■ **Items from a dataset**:
--- START ---

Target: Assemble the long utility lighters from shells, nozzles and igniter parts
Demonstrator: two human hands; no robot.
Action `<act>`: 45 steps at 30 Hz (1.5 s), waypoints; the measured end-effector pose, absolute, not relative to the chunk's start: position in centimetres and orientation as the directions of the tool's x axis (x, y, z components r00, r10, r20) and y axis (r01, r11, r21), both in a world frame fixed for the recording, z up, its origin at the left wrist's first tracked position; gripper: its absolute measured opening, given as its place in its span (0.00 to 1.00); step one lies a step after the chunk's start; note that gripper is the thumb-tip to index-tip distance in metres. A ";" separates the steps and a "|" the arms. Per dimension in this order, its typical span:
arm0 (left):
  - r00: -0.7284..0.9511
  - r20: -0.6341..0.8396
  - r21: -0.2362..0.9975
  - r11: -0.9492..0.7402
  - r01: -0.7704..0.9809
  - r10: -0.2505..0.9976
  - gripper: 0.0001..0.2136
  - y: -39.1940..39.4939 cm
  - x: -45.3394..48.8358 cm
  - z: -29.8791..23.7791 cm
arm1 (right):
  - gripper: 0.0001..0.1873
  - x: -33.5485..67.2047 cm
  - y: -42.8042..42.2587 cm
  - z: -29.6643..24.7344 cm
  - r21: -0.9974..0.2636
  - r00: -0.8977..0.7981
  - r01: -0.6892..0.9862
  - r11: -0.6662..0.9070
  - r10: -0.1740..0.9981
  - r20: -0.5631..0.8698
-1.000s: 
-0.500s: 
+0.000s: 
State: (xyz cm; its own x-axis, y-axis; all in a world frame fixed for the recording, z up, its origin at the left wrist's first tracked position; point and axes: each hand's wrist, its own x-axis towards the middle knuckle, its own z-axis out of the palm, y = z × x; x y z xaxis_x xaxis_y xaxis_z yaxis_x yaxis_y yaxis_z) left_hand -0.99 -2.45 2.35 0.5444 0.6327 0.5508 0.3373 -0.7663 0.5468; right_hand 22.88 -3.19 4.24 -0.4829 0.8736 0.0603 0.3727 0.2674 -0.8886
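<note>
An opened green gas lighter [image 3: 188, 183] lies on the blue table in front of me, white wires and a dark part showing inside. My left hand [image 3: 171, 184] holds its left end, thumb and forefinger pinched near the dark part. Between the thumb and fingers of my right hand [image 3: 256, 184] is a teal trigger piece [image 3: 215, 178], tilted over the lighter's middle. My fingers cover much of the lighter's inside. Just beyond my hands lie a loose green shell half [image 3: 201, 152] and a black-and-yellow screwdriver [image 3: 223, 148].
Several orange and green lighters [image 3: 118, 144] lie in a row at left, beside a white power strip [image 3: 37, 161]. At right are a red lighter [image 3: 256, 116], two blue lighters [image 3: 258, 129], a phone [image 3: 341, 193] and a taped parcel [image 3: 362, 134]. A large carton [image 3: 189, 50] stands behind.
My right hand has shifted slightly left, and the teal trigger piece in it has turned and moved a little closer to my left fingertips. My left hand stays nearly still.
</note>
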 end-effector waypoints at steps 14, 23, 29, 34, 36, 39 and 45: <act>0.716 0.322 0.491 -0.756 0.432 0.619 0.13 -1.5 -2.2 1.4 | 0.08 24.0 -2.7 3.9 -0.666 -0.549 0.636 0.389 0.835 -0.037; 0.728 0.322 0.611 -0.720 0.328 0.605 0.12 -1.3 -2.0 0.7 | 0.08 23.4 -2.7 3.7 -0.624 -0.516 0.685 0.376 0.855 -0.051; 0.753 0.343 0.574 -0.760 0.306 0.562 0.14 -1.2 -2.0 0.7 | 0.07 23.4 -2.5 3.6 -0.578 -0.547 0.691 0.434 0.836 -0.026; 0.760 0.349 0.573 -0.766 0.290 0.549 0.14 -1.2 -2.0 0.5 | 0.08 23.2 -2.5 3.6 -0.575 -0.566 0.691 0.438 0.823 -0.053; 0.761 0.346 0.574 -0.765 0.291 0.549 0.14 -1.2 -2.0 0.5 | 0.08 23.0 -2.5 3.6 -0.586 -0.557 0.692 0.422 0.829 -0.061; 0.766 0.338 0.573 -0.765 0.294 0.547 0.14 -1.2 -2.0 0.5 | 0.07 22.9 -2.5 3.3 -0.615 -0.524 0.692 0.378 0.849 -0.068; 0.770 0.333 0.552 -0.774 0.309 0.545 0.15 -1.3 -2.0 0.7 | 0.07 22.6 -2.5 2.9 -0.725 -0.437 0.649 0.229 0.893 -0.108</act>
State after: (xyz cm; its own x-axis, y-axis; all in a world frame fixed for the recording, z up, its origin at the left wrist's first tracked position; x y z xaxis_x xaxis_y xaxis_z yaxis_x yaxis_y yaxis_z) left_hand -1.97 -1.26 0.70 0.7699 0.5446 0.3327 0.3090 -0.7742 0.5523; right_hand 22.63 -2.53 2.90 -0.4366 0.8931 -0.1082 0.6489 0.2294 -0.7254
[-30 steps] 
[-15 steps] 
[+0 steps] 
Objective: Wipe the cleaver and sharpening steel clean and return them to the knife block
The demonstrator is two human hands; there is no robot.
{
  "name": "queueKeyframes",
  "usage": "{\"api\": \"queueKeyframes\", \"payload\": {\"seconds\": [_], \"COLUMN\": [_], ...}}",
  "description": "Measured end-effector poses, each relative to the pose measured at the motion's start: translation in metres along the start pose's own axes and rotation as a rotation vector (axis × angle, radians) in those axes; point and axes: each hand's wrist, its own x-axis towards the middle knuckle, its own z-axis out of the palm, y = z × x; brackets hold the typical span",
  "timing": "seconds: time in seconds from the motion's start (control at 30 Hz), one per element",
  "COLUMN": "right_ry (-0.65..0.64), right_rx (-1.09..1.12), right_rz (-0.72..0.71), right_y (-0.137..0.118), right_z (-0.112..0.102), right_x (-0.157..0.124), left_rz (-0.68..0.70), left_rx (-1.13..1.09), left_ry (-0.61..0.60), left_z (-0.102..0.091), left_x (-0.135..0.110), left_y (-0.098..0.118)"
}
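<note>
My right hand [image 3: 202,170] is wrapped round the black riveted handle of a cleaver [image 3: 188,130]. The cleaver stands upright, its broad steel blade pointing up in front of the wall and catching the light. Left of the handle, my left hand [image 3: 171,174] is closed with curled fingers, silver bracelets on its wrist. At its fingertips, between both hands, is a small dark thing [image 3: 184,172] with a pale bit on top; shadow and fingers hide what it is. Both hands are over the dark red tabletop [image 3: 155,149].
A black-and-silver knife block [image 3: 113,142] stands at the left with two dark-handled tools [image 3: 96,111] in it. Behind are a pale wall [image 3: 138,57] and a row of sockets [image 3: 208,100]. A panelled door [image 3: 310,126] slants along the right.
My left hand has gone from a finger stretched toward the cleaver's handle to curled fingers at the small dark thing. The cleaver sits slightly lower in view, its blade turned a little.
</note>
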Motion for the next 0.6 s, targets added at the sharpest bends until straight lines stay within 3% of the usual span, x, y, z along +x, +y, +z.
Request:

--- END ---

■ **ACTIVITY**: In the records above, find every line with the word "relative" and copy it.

■ **ANSWER TO THIS EXERCISE**:
Action `<act>`: 45 steps at 30 Hz (1.5 s), waypoints; the measured end-effector pose, absolute, not relative to the chunk's start: position in centimetres and orientation as the directions of the tool's x axis (x, y, z components r00, r10, r20) and y axis (r01, r11, r21), both in a world frame fixed for the recording, z up, its origin at the left wrist's first tracked position; gripper: its absolute measured opening, given as its place in its span (0.00 to 1.00); step one lies a step after the chunk's start; note that gripper is the thumb-tip to index-tip distance in metres. A ";" separates the steps and a "|" the arms. Per dimension in this order, its typical span:
  "description": "Measured end-effector poses, each relative to the pose measured at the motion's start: translation in metres along the start pose's own axes and rotation as a rotation vector (axis × angle, radians) in those axes; point and axes: each hand's wrist, its own x-axis towards the middle knuckle, its own z-axis out of the palm, y = z × x; brackets hold the typical span",

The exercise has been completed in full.